Los grandes amigos se hacen antes de cumplir los treinta años. El secreto está en aburrirse. Eso dicen los estudiosos del tema, porque de todo hay estudiosos: la amistad necesita que los sujetos estén ahí sin nada que hacer.
Después de los treinta te entran prisas y eliges amigos para «hacer cosas». Os veis con motivos, que es una cosa horrible. Una vieja amiga lo lleva al extremo y tiene a sus conocidos etiquetados por funcionalidades: tiene amigos para salir, amigos para el gimnasio, amigos para cuando tiene novio y para cuando está soltera, para cuando quiere ir al teatro, para pedirles consejo, reírles las gracias o hablarles por WhatsApp.
Si eres padre la cosa es aún peor: con tus nuevos amigos solo tienes en común el tamaño de vuestros hijos.
No era así con tus primeras amistades. Para empezar, compartíais tamaño vosotros mismos. Y desde luego no quedabais para «hacer cosas», sino al revés: primero quedabais y luego decidíais qué hacer. Con mis amigos hubo noches que hasta salimos.

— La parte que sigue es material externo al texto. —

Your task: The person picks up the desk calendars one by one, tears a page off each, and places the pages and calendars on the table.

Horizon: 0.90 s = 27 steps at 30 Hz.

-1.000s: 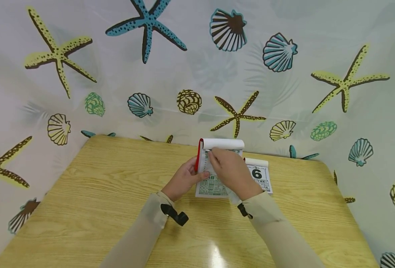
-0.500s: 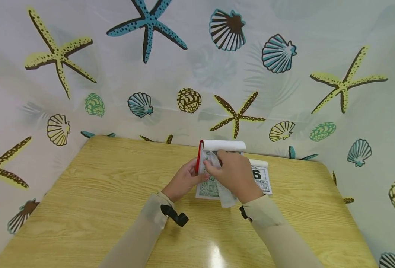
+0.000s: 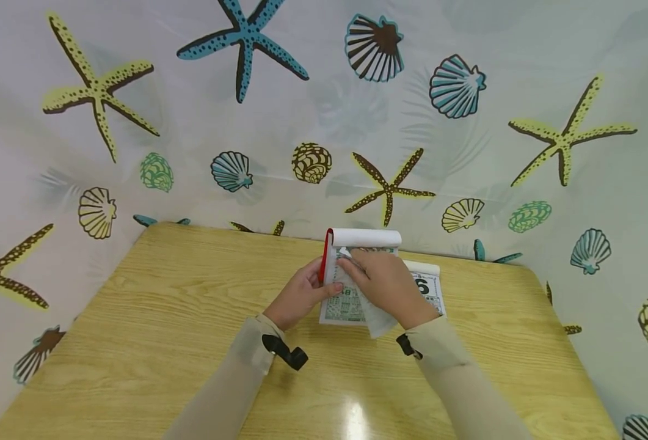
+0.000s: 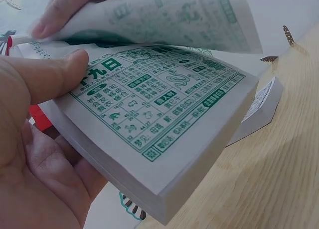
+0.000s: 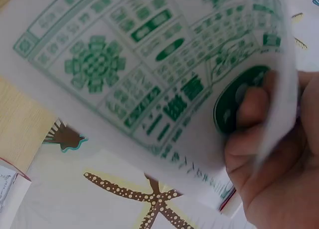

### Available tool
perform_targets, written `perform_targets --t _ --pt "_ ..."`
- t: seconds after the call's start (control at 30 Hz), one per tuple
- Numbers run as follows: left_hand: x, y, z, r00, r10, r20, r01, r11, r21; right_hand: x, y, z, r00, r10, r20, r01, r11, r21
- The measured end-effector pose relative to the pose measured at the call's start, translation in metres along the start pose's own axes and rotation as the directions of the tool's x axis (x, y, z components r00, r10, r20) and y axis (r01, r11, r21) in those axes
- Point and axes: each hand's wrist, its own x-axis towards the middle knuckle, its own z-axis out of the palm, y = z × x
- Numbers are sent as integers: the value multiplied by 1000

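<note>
The relation that I judge most important here is between the two hands: the tear-off calendar point(image 3: 342, 310) lies just ahead of and between them, and the turned sheet point(image 3: 377, 321) comes between its printed face and my right hand point(image 3: 388, 280). From my distant post I see my left hand point(image 3: 302, 294) grasping the calendar at its left edge, with the thumb on the front and the fingers behind. My right hand is over the upper right part, pinching the sheet, so neither hand is released, and I cannot say which is nearer. The calendar's long axis seems to run away from me, with the white rolled top point(image 3: 366, 237) at the far end, beyond both hands. The sheet slants down from the right hand, its low corner passing the calendar's bottom edge; whether it is attached at the top, I cannot tell. The calendar is a thick block of thin white pages, printed in green, with a red cover point(image 3: 324, 264) by the left fingers. A smaller calendar point(image 3: 432, 296) rests on the worktop point(image 3: 203, 293), to the right of the right hand
</note>
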Motion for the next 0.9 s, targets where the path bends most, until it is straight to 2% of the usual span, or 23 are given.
perform_targets --t 0.1,0.4,0.57,0.73,0.9 --pt "1 0 1 1000 -6 -6 6 1000 9 0 3 -3 1000 8 5 -8 999 42" --pt "3 0 5 1000 -9 2 9 1000 -7 -5 11 -2 997 55 -57 -51 997 62" --pt "4 0 5 1000 -1 16 1 1000 -14 -8 13 -2 995 48 -91 -42 997 69" --pt "4 -1 6 999 -24 25 25 999 -26 -10 17 -1 994 75 -82 -68 994 85" --pt "4 -2 4 999 -33 18 34 999 -18 -12 19 -2 987 149 -63 -132 968 214"
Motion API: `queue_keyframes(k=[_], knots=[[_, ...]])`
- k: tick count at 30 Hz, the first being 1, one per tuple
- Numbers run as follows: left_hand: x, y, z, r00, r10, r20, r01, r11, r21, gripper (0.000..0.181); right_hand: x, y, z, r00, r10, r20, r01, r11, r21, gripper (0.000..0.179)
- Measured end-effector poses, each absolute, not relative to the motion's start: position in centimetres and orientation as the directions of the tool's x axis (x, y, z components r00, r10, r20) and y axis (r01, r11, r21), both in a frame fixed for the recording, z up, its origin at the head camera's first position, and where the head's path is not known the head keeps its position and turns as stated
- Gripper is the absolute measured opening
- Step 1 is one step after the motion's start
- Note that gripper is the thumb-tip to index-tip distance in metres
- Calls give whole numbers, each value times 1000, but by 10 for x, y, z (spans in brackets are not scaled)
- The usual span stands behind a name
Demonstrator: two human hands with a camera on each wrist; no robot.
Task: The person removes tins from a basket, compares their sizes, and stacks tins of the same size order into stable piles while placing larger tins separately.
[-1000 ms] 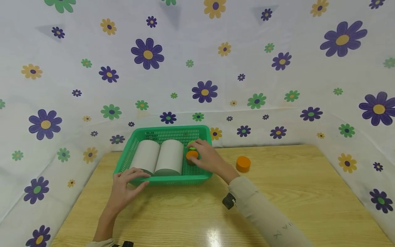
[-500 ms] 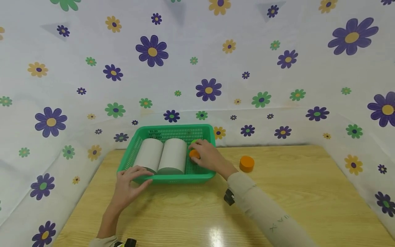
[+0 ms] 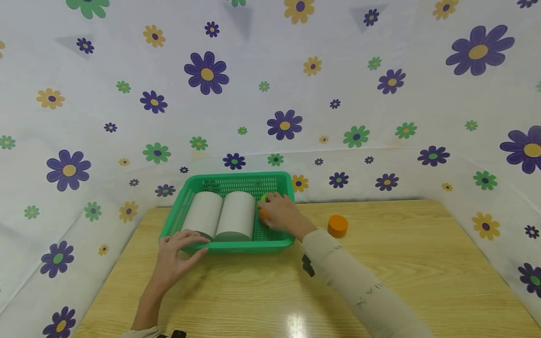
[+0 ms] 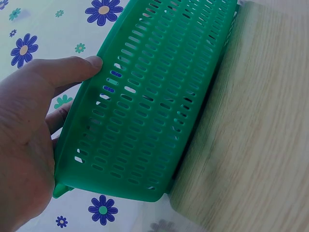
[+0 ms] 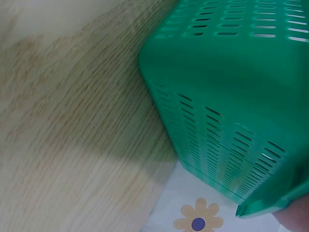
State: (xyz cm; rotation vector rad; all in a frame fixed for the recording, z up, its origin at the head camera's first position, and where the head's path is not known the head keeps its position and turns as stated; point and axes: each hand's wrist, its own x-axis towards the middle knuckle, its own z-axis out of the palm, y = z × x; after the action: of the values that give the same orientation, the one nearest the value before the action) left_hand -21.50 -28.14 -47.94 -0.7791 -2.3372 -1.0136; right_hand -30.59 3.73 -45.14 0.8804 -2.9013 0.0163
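Floral cloth stands behind the basket and to both sides of it. The wood-grain surface carries the green basket, which sits upright near the cloth. Two white cylinders lie side by side in the left and middle of the basket.

The left hand is at the basket's near-left part; its grip is narrow, rim between thumb and fingers. The right hand is over the basket's right part; its grip appears to hold the inner orange cylinder, though the knuckles hide most of the contact. The outer orange cylinder sits on the surface, right of the basket and apart from it. The lime piece, inside the basket beyond the inner orange cylinder, is partly covered by fingers; its shape is not determinable.

Assessment: the left hand should steady the rim without tipping the basket; the right should keep its pinch square on the orange side wall, clear of the white cylinders and without dragging the lime piece.

Count: one surface, one basket, two white cylinders, two hands, two orange cylinders, one visible lime piece.
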Motion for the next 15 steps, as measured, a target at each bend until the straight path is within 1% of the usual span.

La amistad se abona con aburrimiento. Se nutre de estar con la tele puesta. Viendo nada. De domingos en el parque, en un banco maltrecho, o en la casa donde nunca había padres. Horas mascando pipas. Sentado en un bordillo con un amigo nos invadieron los alienígenas y él ni se inmutó —yo reconozco que me extrañé–. ¿Qué hacemos? No sé. Las amistades se tejen en tardes que se expanden, cuando no sabes que luego la vida se te escurrirá entre los dedos.
Otra cosa asombrosa de tus viejos amigos es que no se te parecen. Ahora con tus amistades compartes intereses y hasta temperamento. Con tus amigos del instituto solo compartías espacio-tiempo: estaban ahí en tu clase.
Además, van cambiando. Es divertido mirar a tus amigos en sus mundos nuevos porque parecen otras personas. Un amigo inseguro es ahora el rey de ciertas fiestas. A ti, que lo conociste tímido, te parece impostado. Pero ¿cuál de los dos es más real?
Os conocisteis a medio hacer. Mis amigos no siempre son los maridos, padres y contribuyentes que yo hubiese dicho.
Por supuesto, tú has cambiado tanto como ellos en estos años. Por eso los amigos de la infancia actúan como cápsulas del tiempo, que es otra de sus grandes virtudes. ¿Os acordáis de esos contenedores de acero donde los niños de 1965 enterraron discos, fotografías, anuarios, cartas de amor y mensajes al futuro? Reunirte con tus amigos es abrir esa cápsula. Es un viaje a los noventa, como no tener móvil, llamar a una chica y tener que hablar con su padre para que se ponga.
Tus amigos te conectan con tu infancia. En cierto modo te dan continuidad. Con ellos dejas de ser quien eres ahora y te conviertes en una versión fluida de ti mismo, un poco niño, un poco adolescente. Tienen también algo de multiverso: verlos te asoma a otras vidas que desechaste o te fueron negadas. Puedes pensar en la versión de ti que no salió del pueblo, la que se casó joven o la que decidió vivir en Australia. En un mundo que debilita las familias y donde pocas parejas duran para siempre, las amistades permanecen.
¿Qué te une a tus amigos? Os une la nostalgia (todas esas historias vuestras que os encantan) y os unen ciertas risas (de un tipo especial que, como un fractal, parecen contener todas las veces que os habéis reído juntos). Os une el orgullo de hacer tuyos sus éxitos; y conoceros muy bien sin pretenderlo. Pero sobre todo os une un compromiso. Os hicisteis amigos de niños y sin motivo. Estabas ahí en su clase, en su calle o en su bloque. Es un compromiso absurdo. Quizás lo explica todo. Yo soy un pésimo amigo, especialmente de mis viejos amigos, pero a ellos no parece importarles.